From: Michael J. Mahon on 7 Jun 2006 14:18
Jorge ChB wrote:
> mdj <mdj.mdj(a)gmail.com> wrote:
>>Now that extremely cheap machines can manipulate high definition AV
>>content in better than realtime, we're running out of reasons to make
>>This is a good thing, in many ways.
> Wow wait !
> What are you saying ?
> A good thing in what way ?
> More MIPS + less Watts + smaller.
> That's what hardware designers are after and will always be after.
> That's been the key to now-possible before-unthinkable everyday things
> like mobiles, ipods, psps, palms, dvb tv, ABS, EFI, portables, google
> earth, WIFI, etc etc. A microprocessor everywhere.
> And that's the key to many unthinkable wonderful new inventions that
> have to come yet and won't be possible unless the hardware keeps
> evolving == (More MIPS + less Watts + smaller)

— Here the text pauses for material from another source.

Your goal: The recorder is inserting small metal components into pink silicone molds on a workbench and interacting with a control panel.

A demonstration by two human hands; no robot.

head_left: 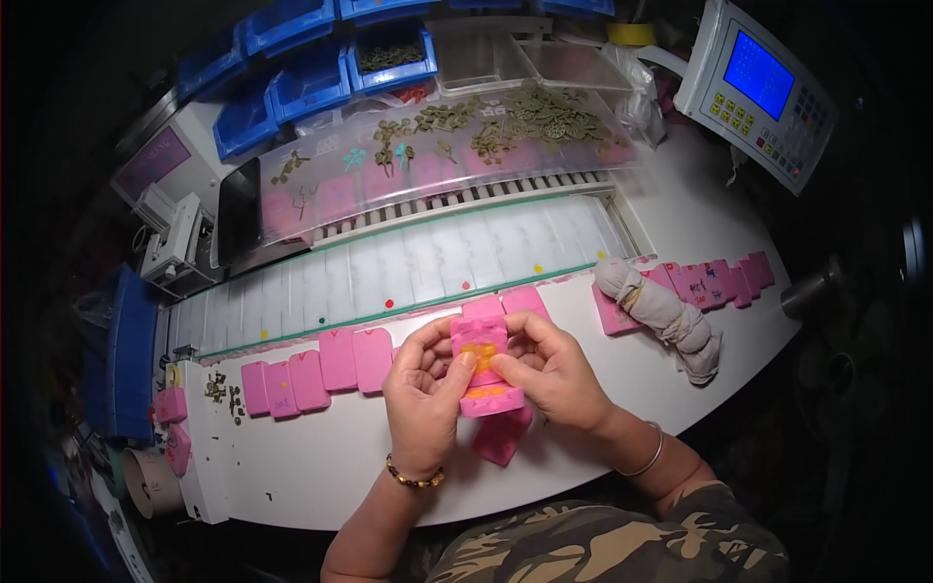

Absolutely right. But the game is about to get much harder,
in the sense that silicon feature sizes are already approaching
the point where silicon looks like swiss cheese, making further
improvements by simple scaling quite difficult.
The game is getting harder and *much* more expensive, so progress is
slower (note the lack of 2x speed increases for the last few years)
and the number of different players is decreasing.
The big "open door" opportunity is multiprocessor parallelism, but
we have invested so little in learning to apply parallelism that it
remains esoteric. (But AppleCrate makes it easy to experiment with! ;-)
The popular "thread" model, in which all of memory is conceptually
shared by all threads, is a disaster for real multiprocessors, since
they will *always* have latency and bandwidth issues to move data
between them, and a "single, coherent memory image" is both slow
> The only lack "of reasons to make faster machines" I can think of comes
> from the fact that the software is evolving at a so *much* slower pace
> (than hardware)...
> Voice recognition ?
> "Artificial Intelligence" ?
> User (human) interface ?
> etc... :-(
Yes, there is much to be done--and very slow progress. What is
needed is breakthrough *algorithmic* work, not *tools* work.
Parallel computing for 8-bit Apple II's!
Home page: http://members.aol.com/MJMahon/
"The wastebasket is our most important design
tool--and it is seriously underused."
From: mdj on 7 Jun 2006 21:37
Jorge ChB wrote:
> Wow wait !
> What are you saying ?
> A good thing in what way ?
> More MIPS + less Watts + smaller.
In general, more MIPS = more watts. In the past we focussed on more
MIPS, more or less regardless of watts because we needed the MIPS more.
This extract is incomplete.